- _What to produce_
Nothing but a verbatim copy of the data, minus the images, should be returned.

# # # # # # #

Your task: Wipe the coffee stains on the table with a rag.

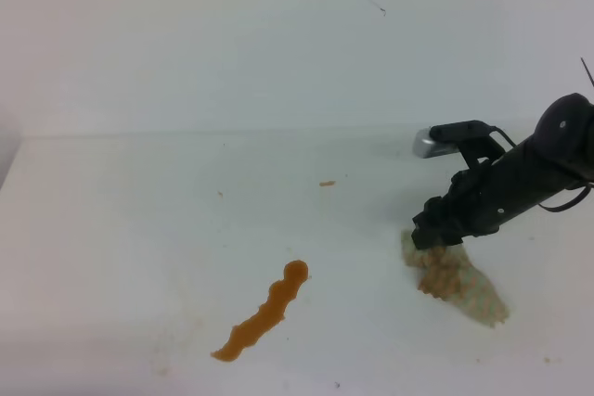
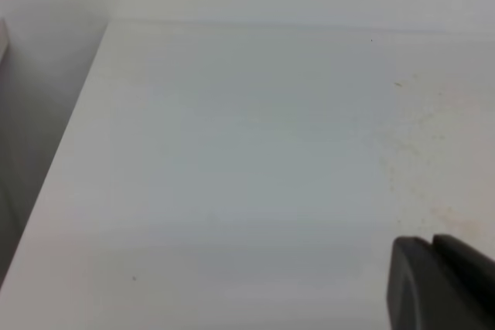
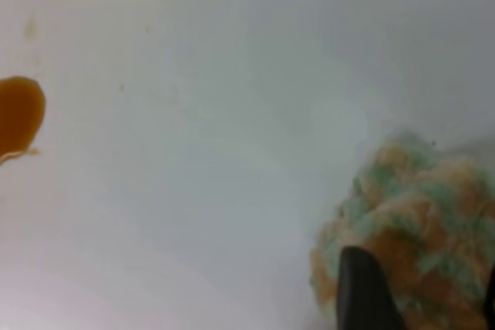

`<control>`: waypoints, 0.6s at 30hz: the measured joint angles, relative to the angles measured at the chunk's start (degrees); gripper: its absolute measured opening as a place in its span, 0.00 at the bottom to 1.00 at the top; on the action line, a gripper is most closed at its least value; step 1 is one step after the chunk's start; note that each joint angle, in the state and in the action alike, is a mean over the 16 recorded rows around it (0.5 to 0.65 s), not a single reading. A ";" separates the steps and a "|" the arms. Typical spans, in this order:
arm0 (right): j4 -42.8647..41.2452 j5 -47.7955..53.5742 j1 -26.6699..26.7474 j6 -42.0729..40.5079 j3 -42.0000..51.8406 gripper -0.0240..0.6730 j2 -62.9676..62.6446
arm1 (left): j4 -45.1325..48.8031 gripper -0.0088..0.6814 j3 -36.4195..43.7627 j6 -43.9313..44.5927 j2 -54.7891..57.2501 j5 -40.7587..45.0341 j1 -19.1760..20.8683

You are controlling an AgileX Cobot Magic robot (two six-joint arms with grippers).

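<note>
- High view: you are looking at the right gripper (image 1: 436, 234) hanging over the near-left end of the rag (image 1: 455, 283), its tip right at the cloth. From here you cannot tell whether the jaws are gripping or only touching. The rag is lying crumpled on the table (image 1: 139, 229), right of centre. The stain (image 1: 264, 312) is sitting well apart to its left — a wavy orange-brown streak, still wet-looking and unwiped. A small speck (image 1: 327, 183) is lying farther back.
- Left wrist view: you are seeing bare table (image 2: 232, 152) with faint tan smears (image 2: 421, 152) at the right. Only a dark corner of the left gripper (image 2: 441, 284) is showing, so its state cannot be told.
- Right wrist view: one dark finger (image 3: 363, 291) is standing on the rag's (image 3: 418, 222) left side, and a second is just showing at the right edge — the jaws are standing apart with the blotched cloth between them, not yet clenched. The stain's rounded end (image 3: 17, 117) is peeking in at the far left.
- Risks, as you might judge them: if you are closing on only a thin fold, the rag could slip free during the drag. If you are pressing too lightly, the wet streak may smear wider instead of lifting. An already blotched cloth could also be leaving fresh marks.
</note>
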 joint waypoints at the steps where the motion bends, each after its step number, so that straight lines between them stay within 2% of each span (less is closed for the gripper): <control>1: -0.01 0.08 0.00 -0.02 0.01 0.51 0.20 | 0.00 0.01 0.00 0.00 0.00 0.00 0.00; 10: -0.25 0.48 0.00 -0.09 -0.15 0.48 2.05 | 0.00 0.01 0.00 0.00 0.00 0.00 0.00; 18: 0.84 1.00 0.04 -0.32 -0.27 0.28 2.95 | 0.01 0.01 0.13 0.00 0.00 0.00 0.00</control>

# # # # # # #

- _Response for this exercise_
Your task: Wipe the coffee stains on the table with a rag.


`<control>`: waypoints, 0.6s at 30hz: the measured joint angles, relative to the angles measured at the chunk's start (degrees); gripper: its absolute measured opening as a place in its span, 0.00 at the bottom to 1.00 at the top; on the action line, a gripper is most closed at its least value; step 1 is one step after the chunk's start; note that each joint angle, in the state and in the action alike, is a mean over the 16 recorded rows around it (0.5 to 0.65 s), not a single reading. A ";" separates the steps and a "|" the arms. Typical spans, in this order:
arm0 (right): j4 -42.8647..41.2452 j5 -47.7955..53.5742 j1 -26.6699..26.7474 j6 -42.0729..40.5079 j3 -42.0000..51.8406 gripper -0.0240..0.6730 j2 -62.9676..62.6446
arm1 (left): j4 -45.1325..48.8031 gripper -0.0088..0.6814 j3 -36.4195..43.7627 j6 -43.9313..44.5927 j2 -54.7891..57.2501 j5 -40.7587..45.0341 j1 -19.1760..20.8683

You are controlling an AgileX Cobot Magic robot (two six-joint arms with grippers).

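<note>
- High view: you are looking at the right gripper (image 1: 436, 234) hanging over the near-left end of the rag (image 1: 455, 283), its tip right at the cloth. From here you cannot tell whether the jaws are gripping or only touching. The rag is lying crumpled on the table (image 1: 139, 229), right of centre. The stain (image 1: 264, 312) is sitting well apart to its left — a wavy orange-brown streak, still wet-looking and unwiped. A small speck (image 1: 327, 183) is lying farther back.
- Left wrist view: you are seeing bare table (image 2: 232, 152) with faint tan smears (image 2: 421, 152) at the right. Only a dark corner of the left gripper (image 2: 441, 284) is showing, so its state cannot be told.
- Right wrist view: one dark finger (image 3: 363, 291) is standing on the rag's (image 3: 418, 222) left side, and a second is just showing at the right edge — the jaws are standing apart with the blotched cloth between them, not yet clenched. The stain's rounded end (image 3: 17, 117) is peeking in at the far left.
- Risks, as you might judge them: if you are closing on only a thin fold, the rag could slip free during the drag. If you are pressing too lightly, the wet streak may smear wider instead of lifting. An already blotched cloth could also be leaving fresh marks.
</note>
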 joint waypoints at the steps where the motion bends, each after its step number, so that straight lines between them stay within 2% of each span (less is closed for the gripper): <control>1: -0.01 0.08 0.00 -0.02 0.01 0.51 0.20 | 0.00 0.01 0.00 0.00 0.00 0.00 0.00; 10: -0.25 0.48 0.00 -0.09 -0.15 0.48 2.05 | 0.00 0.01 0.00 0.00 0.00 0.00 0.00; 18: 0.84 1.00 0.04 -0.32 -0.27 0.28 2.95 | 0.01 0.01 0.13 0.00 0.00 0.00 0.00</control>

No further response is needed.